EXERCISE DESCRIPTION = Where the word "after" occurs in a line of the listing, please copy the line.

------------

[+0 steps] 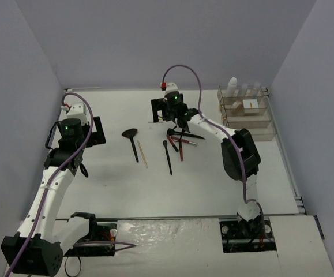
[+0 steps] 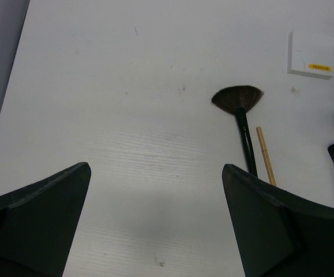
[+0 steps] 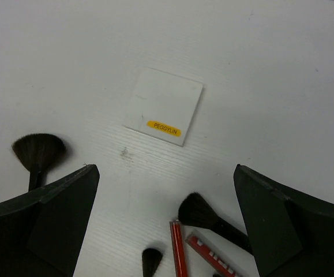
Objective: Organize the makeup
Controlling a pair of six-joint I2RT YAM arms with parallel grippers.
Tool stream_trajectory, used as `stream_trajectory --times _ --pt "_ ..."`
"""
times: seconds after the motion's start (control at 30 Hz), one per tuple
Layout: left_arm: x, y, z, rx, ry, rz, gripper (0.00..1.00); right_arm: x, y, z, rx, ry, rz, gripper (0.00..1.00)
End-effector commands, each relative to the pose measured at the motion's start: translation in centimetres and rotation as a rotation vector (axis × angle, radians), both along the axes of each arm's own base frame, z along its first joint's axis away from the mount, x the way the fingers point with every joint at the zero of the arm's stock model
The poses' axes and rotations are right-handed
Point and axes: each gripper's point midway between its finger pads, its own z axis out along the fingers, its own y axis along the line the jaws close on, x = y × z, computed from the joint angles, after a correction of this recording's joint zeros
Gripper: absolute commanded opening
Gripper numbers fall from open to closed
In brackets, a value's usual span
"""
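White square pad reads PEGGYLIN; fan brush left of it, handle hidden behind right gripper; that and left gripper both spread wide, empty

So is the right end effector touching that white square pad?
Apart. The right wrist view shows the pad lying flat beyond the open right end effector, with bare table between it and both fingers.

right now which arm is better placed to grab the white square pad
Right. The open right gripper hangs right by the white square pad; the left gripper is farther off, with the fan brush between it and the pad.
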Motion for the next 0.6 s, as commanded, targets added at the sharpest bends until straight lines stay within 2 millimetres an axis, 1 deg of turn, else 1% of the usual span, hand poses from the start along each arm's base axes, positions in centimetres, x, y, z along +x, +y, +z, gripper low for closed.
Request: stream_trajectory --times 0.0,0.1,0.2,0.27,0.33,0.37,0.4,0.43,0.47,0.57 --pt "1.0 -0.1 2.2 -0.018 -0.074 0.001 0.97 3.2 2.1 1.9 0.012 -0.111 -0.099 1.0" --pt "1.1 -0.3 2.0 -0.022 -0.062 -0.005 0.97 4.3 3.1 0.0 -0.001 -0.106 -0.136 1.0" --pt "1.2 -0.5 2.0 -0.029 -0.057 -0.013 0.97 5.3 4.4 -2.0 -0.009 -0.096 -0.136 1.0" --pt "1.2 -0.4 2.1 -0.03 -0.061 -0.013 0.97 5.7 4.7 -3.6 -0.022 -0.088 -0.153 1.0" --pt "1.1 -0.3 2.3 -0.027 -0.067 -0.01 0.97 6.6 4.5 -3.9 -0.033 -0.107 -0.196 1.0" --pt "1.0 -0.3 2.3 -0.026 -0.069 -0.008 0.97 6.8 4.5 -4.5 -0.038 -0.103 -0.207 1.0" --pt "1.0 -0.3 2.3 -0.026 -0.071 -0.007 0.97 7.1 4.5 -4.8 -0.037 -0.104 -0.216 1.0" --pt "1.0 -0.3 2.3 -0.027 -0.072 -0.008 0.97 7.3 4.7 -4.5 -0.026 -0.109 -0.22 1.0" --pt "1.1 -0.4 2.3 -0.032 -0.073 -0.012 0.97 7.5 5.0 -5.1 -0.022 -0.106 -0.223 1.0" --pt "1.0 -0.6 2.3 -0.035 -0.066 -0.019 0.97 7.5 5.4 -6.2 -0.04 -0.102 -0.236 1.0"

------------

ANSWER BOX =
times: seconds after the motion's start (control at 30 Hz), one per tuple
Point and axes: each gripper's point midway between its finger pads, its own z axis out along the fingers, its own y axis along the line the jaws close on, x = y × z, computed from the joint angles, after a correction of this recording's joint zeros

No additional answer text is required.